EB: I see it in terms of peak oil. It is not a question of if, it is a question of when. It’s not like peak oil is going to stop. It’s just like the 1974 peak oil problem: It crests, and no matter how much you pump, it can’t keep up with the public demand. All of the sudden you see supply go in one direction and demand go in the other. Then you get market adjustment; the prices go up to help reduce demand. It’s like playing ping-pong on a moving train; the price goes up and down, but really it’s always moving up and going forward. When we average it out, it will move from $100 to $200, $300, $400 per barrel, and that is what it will look like at different price points. As the price goes higher, more people will be left behind. Less people will be able to drive, fly in an airplane, and oil consumption will be left for those with more capital, while the rest of us deal with massive inflation. And third-world countries could be completely out of oil, leaving them with huge amounts of social unrest. In countries like China, you can see them purchasing oil fields and natural resources from anyone that will sell, as they know that they don’t have many of their own natural resources. They are stockpiling from locations around the world in preparation of their expanded development. And there is going to be a lot of tension globally as we begin to hit peak oil again.
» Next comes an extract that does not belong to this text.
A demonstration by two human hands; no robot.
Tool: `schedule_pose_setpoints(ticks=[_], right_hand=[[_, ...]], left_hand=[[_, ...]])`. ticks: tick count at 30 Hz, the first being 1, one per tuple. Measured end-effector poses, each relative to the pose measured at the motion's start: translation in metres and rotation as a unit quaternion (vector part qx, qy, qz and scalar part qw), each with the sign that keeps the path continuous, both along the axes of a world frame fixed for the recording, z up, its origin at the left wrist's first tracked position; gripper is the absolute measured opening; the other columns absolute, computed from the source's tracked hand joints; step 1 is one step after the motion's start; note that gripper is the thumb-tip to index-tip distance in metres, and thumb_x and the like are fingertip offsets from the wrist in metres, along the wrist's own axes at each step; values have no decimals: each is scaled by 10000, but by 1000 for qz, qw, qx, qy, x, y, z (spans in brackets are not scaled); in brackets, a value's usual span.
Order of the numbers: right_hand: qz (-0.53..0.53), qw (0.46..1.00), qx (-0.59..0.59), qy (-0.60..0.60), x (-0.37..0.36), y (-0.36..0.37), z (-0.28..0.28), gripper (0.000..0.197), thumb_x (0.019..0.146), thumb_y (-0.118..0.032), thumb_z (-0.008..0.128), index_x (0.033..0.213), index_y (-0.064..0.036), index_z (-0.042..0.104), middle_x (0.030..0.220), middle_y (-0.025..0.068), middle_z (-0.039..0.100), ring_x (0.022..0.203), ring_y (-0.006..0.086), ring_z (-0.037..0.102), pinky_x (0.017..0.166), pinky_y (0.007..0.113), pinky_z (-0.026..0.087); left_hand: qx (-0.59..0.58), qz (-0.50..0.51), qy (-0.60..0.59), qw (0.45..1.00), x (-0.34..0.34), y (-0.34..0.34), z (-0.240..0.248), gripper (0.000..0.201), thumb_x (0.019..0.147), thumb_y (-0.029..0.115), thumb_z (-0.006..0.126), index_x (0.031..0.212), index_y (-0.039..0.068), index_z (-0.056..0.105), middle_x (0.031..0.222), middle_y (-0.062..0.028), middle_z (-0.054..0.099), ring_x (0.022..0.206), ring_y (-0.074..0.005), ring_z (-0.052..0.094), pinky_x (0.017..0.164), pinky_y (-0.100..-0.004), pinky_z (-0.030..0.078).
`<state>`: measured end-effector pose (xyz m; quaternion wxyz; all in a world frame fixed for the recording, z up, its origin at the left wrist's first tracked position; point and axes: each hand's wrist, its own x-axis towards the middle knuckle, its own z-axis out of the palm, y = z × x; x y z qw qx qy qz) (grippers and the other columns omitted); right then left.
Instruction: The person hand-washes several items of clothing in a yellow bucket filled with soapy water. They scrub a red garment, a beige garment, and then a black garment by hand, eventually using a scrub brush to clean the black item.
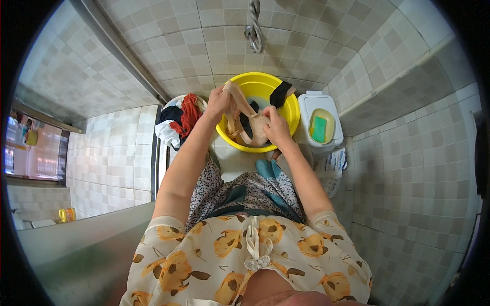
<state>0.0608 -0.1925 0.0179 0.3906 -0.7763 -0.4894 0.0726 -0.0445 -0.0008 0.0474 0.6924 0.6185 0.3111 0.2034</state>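
Over the yellow basin (255, 76), a beige bra (257, 126) is stretched between my two hands. My left hand (219, 100) grips a band of it at the basin's left rim. On the other side, my right hand (277, 126) pinches the fabric near a cup. Dark cloth shows through the gaps below the bra, and some pale water (260, 92) is visible in the basin. A black cloth (279, 95) hangs over the basin's right rim.
Left of the basin, a container holds a heap of red, black and white clothes (189, 115). To the right, a white lidded bin (331, 106) carries a yellow soap dish (329, 122) with green soap (319, 129). A shower hose (256, 28) hangs on the tiled wall.
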Motion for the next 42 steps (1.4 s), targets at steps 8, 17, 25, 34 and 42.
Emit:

But there is something that we here in the West can do. It is called losing our addiction to oil. I feel that we could reduce our consumption by 30% through conservation: raising the fuel average to 50 miles per gallon in cars, producing alternative energy, and reducing the huge tax cuts to oil companies and giving them to green energy developers. There just hasn’t been the right emphasis put in the right places yet. Historically, big infrastructure changes have to come, in part, from the government. Just like it did with when we needed to add telephone lines, highways, and hydro development—it all came from the government. And if we are going to make these changes in relationship to our oil consumption, if we really want sustainable alternative energy, the government has to be there. It has to create a level playing field. It’s got to put oil in the same place as alternatives, and quit giving benefits to oil over alternative energy. Tax people for carbon consumption and alternatives start looking really good. We all play a part in this.